If Rogue One is an indication, this idea has promise.  The film is tightly linked to the Star Wars universe.  Its story is background to the beginning of Star Wars: Episode IV, which opens with Darth Vader’s attack on Princess Leia’s ship in search of the plans for the Death Star.  Rogue One tells us how the Rebels got the plans and ends at this attack; we see the moment that Leia is handed the Death Star plans which we know she’ll soon be hiding in R2D2.  And along the way to this ending, Rogue One nods to the world of Star Wars in ways too numerous to list.  In an early example, we see that Jyn, like Luke, is raised on a technology-assisted farm, though it’s a wet planet in her case rather than a dry one.  Jyn’s mother even prepares the same blue milk that we watch Luke’s mother prepare.  Throughout Rogue One, we see characters and technology that we know from the main series.  Most conspicuously, a digital version of Peter Cushing appears as Tarkin, and a digital Carrie Fischer plays as Leia briefly, but the weapons, aircraft and settings all call back to the original series.  Some shots even look familiar, like those of the Rebel pilots in their cockpits and the sentries stationed at the Rebels’ tropical base.  For fans, all this seems wonderfully familiar yet new as we see the familiar in new settings.

Gareth Edwards also brings strong cinematic competency to Rogue One.  Although we change locations often, it’s not hard to know where we are at each point and why we’re there.  Likewise, we know who everyone is and why they’re involved in each scene despite the large cast of characters.  And the final sequence, the battle of Scarif, is a tour de force from Edwards.  The portrayal of this battle fractures into several lines, and Edwards edits them together so each one maintains its suspense independently while contributing to an effective collective suspense for the battle at large.  Edwards fuses this suspense with marvelous CGI work in the air war above the planet, too.  Rogue One works well cinematically.
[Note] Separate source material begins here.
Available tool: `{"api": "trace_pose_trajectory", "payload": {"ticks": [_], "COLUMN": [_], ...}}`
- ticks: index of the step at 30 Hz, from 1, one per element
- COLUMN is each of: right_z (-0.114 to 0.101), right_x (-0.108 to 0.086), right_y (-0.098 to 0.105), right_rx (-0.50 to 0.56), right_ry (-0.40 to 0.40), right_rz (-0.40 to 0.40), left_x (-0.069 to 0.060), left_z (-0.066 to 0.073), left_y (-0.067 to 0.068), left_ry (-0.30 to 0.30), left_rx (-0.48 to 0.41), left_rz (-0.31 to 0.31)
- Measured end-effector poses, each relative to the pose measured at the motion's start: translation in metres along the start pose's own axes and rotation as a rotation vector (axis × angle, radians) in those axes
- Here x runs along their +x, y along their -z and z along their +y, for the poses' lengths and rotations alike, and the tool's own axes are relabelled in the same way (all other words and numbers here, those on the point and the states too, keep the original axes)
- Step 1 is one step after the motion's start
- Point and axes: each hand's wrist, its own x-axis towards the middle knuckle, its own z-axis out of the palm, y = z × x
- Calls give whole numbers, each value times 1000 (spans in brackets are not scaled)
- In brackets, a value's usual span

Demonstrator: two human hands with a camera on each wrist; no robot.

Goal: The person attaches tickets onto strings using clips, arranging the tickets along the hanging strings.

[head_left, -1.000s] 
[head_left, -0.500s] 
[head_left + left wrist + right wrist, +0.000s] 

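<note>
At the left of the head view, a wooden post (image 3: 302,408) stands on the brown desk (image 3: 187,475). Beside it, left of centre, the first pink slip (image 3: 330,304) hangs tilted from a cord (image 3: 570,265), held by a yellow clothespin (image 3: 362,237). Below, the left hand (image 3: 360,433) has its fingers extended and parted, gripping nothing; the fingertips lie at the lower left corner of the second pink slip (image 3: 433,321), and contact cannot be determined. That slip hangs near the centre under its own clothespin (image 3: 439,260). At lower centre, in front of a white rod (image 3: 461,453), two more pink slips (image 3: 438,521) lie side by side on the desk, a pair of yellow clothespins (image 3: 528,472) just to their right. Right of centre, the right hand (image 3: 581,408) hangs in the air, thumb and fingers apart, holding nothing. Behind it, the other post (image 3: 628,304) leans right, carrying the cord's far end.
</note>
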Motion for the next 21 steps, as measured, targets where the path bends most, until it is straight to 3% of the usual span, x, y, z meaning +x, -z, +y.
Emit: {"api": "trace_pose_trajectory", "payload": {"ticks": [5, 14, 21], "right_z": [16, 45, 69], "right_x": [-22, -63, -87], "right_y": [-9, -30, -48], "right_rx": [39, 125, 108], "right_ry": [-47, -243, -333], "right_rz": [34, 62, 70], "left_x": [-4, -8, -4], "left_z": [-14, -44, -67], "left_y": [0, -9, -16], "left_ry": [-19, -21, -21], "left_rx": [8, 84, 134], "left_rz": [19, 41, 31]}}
The film isn’t without its flaws, though, and the shallowness of its characters undercuts a couple of its important aspects.   For one, the Rogue One aims to address the legitimacy of doing bad things for a good cause.  We see this moral dilemma highlighted in some of Cassian’s lines and actions, but Galen, Saw, Bodhi and even Jyn confront the question also.  Unfortunately, none of these characters has the depth or psychological presence to make their questioning resonate with the audience.  We don’t know their likes, dislikes, doubts or vulnerabilities s to any real degree, and we have only the most rudimentary understanding of their past.  When such underdeveloped characters try to cope with a complex moral problem like this one, it feels more like posturing than a moral struggle.  It’s laudable that Edwards tries to use the Star Wars universe to deal with such a question, but the effort is undermined by a script that doesn’t provide more psychological complexity.
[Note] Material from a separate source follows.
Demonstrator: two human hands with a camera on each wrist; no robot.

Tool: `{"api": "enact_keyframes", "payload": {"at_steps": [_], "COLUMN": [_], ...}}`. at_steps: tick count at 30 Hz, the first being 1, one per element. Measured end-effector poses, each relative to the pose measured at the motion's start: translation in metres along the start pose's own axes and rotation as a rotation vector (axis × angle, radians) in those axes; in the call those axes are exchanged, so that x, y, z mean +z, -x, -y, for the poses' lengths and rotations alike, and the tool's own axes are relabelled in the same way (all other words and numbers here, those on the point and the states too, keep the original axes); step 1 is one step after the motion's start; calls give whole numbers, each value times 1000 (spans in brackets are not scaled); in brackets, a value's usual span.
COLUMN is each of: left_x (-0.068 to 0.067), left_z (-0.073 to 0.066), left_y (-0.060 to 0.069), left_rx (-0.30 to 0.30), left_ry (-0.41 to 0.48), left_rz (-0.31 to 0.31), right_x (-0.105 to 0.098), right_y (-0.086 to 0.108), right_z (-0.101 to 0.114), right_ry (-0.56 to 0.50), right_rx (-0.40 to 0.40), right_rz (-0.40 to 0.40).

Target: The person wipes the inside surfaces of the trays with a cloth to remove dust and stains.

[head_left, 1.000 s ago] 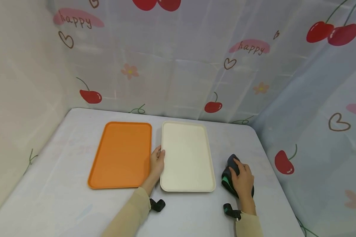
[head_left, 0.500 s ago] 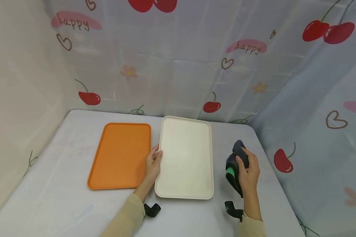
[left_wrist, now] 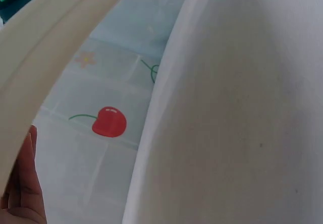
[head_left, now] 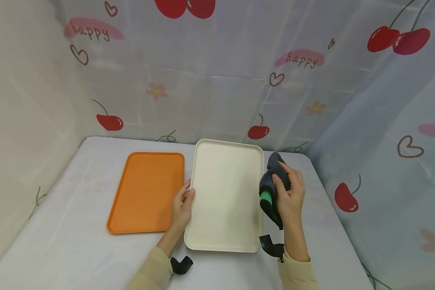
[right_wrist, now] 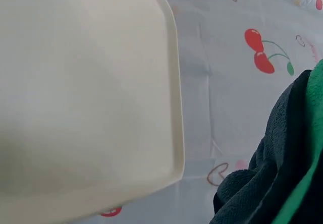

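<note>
In the head view my left hand point(head_left: 182, 207) grips the left edge of a cream tray point(head_left: 224, 197), thumb on the rim. The tray hangs above the table, its underside facing the table in the left wrist view, where fingers point(left_wrist: 28, 178) hold its edge. My right hand point(head_left: 291, 197) pinches a bunched dark grey cloth point(head_left: 271, 183) with a green stripe, held up at the tray's right edge. The right wrist view has the cloth point(right_wrist: 272, 158) beside the cream tray point(right_wrist: 91, 93), a gap between them; the right fingers are hidden there.
An orange tray point(head_left: 148, 193) lies on the white table point(head_left: 76, 249), left of the cream one. Behind and at the sides hangs a printed curtain point(head_left: 210, 100) with cherries and hearts. Black wrist mounts point(head_left: 181, 266) stick out by both sleeves.
The cream tray has risen off the table and come nearer, shifting slightly left with my left hand. My right hand has lifted the cloth and moved it left to the tray's edge.
</note>
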State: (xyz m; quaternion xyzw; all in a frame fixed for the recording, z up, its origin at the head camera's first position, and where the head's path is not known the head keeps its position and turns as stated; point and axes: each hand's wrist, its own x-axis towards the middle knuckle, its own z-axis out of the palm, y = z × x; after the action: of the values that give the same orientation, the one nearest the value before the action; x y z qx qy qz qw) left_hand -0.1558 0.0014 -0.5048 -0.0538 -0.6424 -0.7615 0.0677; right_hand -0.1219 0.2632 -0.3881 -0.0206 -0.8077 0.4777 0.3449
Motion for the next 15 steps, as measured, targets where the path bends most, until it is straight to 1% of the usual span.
{"api": "enact_keyframes", "payload": {"at_steps": [2,7,11,15], "left_x": [-1,-1,1,4], "left_z": [-3,-7,-10,-16], "left_y": [2,8,12,16], "left_rx": [27,65,84,91], "left_ry": [3,-2,-32,-29], "left_rz": [1,-3,-19,-30], "right_x": [6,18,27,35], "right_y": [-3,-10,-15,-18], "right_z": [5,15,20,23], "right_ry": [12,38,82,144], "right_rx": [10,57,88,107], "right_rz": [-2,13,32,26]}}
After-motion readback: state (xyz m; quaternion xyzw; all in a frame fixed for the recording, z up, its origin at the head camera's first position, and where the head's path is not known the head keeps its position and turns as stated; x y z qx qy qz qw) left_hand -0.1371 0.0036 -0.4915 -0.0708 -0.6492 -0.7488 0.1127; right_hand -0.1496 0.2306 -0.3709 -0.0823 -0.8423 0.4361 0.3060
There is also a bleakness to Rogue One that could have given this film more heft that most of its predecessors.  We flinch as we see main characters perish, culminating in effective freeze-frame ending.  And while we regret the loss of characters that we’d come to like, the demise of each of them would have been even more affective if they’d had more complexity.  The more we understand about cinematic characters, the more invested we are and the more we respond to them.  So although the end of Rogue One is a strong one, but would have been devastating if we’d had more connection to the characters.

Rogue One is a worthy addition to the Star Wars corpus.  It’s not perfect, but it’s a fun experience of that universe, and Edwards’ efforts to go where Star Wars hasn’t gone before inaugurates this group of films with promise.

Monday, November 14, 2016

November 14: Being 17/ Quand on a 17 ans (2016 -- André Téchiné)

★★★★

There’s an instability of form that adds a fascinating dimension to André Téchiné’s most recent film.  Being 17 sometimes runs realistic, but then it turns lyric.  The tone is sometimes dramatic, but then it shifts unexpectedly to the melodramatic.  The mashup of these tones reminds us throughout that we’re watching a fiction, but Téchiné’s master stroke is that a touching story emerges anyway.  We’d expect the formal inconsistency of Being 17 to take away from the film’s impact, but the story and Téchiné’s strong visual storytelling leave us moved at the end of the film.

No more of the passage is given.